Source data Block Start

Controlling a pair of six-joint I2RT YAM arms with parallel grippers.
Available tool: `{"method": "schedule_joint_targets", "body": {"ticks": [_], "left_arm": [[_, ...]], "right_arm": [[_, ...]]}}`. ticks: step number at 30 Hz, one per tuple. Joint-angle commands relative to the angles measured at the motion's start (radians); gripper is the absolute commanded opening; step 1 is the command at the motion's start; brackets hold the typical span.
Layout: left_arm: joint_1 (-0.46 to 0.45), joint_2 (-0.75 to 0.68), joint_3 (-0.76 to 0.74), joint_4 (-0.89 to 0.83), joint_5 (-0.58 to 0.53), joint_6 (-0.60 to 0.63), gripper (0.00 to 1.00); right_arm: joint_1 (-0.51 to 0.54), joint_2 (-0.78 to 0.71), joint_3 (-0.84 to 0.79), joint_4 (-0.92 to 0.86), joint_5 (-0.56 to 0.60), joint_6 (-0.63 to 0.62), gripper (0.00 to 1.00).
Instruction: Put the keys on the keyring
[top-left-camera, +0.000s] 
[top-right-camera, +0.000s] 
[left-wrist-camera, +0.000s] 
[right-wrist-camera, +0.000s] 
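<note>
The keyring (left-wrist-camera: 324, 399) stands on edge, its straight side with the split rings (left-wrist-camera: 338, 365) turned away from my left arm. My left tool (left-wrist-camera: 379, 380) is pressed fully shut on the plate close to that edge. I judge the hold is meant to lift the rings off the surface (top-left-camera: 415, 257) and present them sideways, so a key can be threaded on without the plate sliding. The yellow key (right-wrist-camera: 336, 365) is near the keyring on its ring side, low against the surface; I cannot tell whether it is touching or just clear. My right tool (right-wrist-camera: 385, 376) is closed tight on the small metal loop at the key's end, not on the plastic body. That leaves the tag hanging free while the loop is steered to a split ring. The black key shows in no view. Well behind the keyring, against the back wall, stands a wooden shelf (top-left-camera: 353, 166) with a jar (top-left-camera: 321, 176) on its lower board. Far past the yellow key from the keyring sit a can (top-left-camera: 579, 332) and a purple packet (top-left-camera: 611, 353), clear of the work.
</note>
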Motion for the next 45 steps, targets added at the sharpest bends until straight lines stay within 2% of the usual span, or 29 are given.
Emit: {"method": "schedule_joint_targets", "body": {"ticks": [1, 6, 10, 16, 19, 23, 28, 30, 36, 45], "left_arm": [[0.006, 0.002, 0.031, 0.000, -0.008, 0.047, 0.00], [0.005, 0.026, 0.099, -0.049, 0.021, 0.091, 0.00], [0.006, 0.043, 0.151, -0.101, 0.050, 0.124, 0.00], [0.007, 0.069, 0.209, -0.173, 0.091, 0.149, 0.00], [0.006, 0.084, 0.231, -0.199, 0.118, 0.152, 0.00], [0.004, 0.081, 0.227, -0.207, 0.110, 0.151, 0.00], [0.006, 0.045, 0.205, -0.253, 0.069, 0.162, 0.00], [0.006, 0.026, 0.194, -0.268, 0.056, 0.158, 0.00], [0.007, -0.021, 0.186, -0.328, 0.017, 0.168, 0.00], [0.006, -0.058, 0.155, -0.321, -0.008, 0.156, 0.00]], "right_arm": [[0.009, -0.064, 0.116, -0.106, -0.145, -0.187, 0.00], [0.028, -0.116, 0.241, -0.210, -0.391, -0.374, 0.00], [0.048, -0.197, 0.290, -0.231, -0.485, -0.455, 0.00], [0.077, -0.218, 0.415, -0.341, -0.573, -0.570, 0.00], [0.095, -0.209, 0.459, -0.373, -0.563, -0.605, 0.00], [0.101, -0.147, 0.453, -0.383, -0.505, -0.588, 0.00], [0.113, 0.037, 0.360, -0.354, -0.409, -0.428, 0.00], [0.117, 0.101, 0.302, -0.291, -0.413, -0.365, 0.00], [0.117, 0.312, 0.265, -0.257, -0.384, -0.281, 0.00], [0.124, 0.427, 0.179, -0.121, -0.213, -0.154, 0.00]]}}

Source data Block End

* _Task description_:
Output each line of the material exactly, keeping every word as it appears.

* _Output of the task_:
Controlling a pair of six-joint I2RT YAM arms with parallel grippers.
Available tool: `{"method": "schedule_joint_targets", "body": {"ticks": [_], "left_arm": [[_, ...]], "right_arm": [[_, ...]]}}`. ticks: step number at 30 Hz, one per tuple. Joint-angle commands relative to the angles measured at the motion's start (radians); gripper is the absolute commanded opening; step 1 is the command at the motion's start; brackets hold the typical span.
Layout: left_arm: joint_1 (-0.46 to 0.45), joint_2 (-0.75 to 0.68), joint_3 (-0.76 to 0.74), joint_4 (-0.89 to 0.83), joint_5 (-0.58 to 0.53), joint_6 (-0.60 to 0.63), gripper (0.00 to 1.00); right_arm: joint_1 (-0.51 to 0.54), joint_2 (-0.78 to 0.71), joint_3 (-0.84 to 0.79), joint_4 (-0.92 to 0.86), joint_5 (-0.56 to 0.60), joint_6 (-0.63 to 0.62), gripper (0.00 to 1.00).
Instruction: Put the keys on the keyring
[top-left-camera, +0.000s] 
[top-right-camera, +0.000s] 
[left-wrist-camera, +0.000s] 
[right-wrist-camera, +0.000s] 
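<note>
The keyring (left-wrist-camera: 324, 399) stands on edge, its straight side with the split rings (left-wrist-camera: 338, 365) turned away from my left arm. My left tool (left-wrist-camera: 379, 380) is pressed fully shut on the plate close to that edge. I judge the hold is meant to lift the rings off the surface (top-left-camera: 415, 257) and present them sideways, so a key can be threaded on without the plate sliding. The yellow key (right-wrist-camera: 336, 365) is near the keyring on its ring side, low against the surface; I cannot tell whether it is touching or just clear. My right tool (right-wrist-camera: 385, 376) is closed tight on the small metal loop at the key's end, not on the plastic body. That leaves the tag hanging free while the loop is steered to a split ring. The black key shows in no view. Well behind the keyring, against the back wall, stands a wooden shelf (top-left-camera: 353, 166) with a jar (top-left-camera: 321, 176) on its lower board. Far past the yellow key from the keyring sit a can (top-left-camera: 579, 332) and a purple packet (top-left-camera: 611, 353), clear of the work.
</note>
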Motion for the next 45 steps, targets added at the sharpest bends until straight lines stay within 2% of the usual span, or 29 are given.
Emit: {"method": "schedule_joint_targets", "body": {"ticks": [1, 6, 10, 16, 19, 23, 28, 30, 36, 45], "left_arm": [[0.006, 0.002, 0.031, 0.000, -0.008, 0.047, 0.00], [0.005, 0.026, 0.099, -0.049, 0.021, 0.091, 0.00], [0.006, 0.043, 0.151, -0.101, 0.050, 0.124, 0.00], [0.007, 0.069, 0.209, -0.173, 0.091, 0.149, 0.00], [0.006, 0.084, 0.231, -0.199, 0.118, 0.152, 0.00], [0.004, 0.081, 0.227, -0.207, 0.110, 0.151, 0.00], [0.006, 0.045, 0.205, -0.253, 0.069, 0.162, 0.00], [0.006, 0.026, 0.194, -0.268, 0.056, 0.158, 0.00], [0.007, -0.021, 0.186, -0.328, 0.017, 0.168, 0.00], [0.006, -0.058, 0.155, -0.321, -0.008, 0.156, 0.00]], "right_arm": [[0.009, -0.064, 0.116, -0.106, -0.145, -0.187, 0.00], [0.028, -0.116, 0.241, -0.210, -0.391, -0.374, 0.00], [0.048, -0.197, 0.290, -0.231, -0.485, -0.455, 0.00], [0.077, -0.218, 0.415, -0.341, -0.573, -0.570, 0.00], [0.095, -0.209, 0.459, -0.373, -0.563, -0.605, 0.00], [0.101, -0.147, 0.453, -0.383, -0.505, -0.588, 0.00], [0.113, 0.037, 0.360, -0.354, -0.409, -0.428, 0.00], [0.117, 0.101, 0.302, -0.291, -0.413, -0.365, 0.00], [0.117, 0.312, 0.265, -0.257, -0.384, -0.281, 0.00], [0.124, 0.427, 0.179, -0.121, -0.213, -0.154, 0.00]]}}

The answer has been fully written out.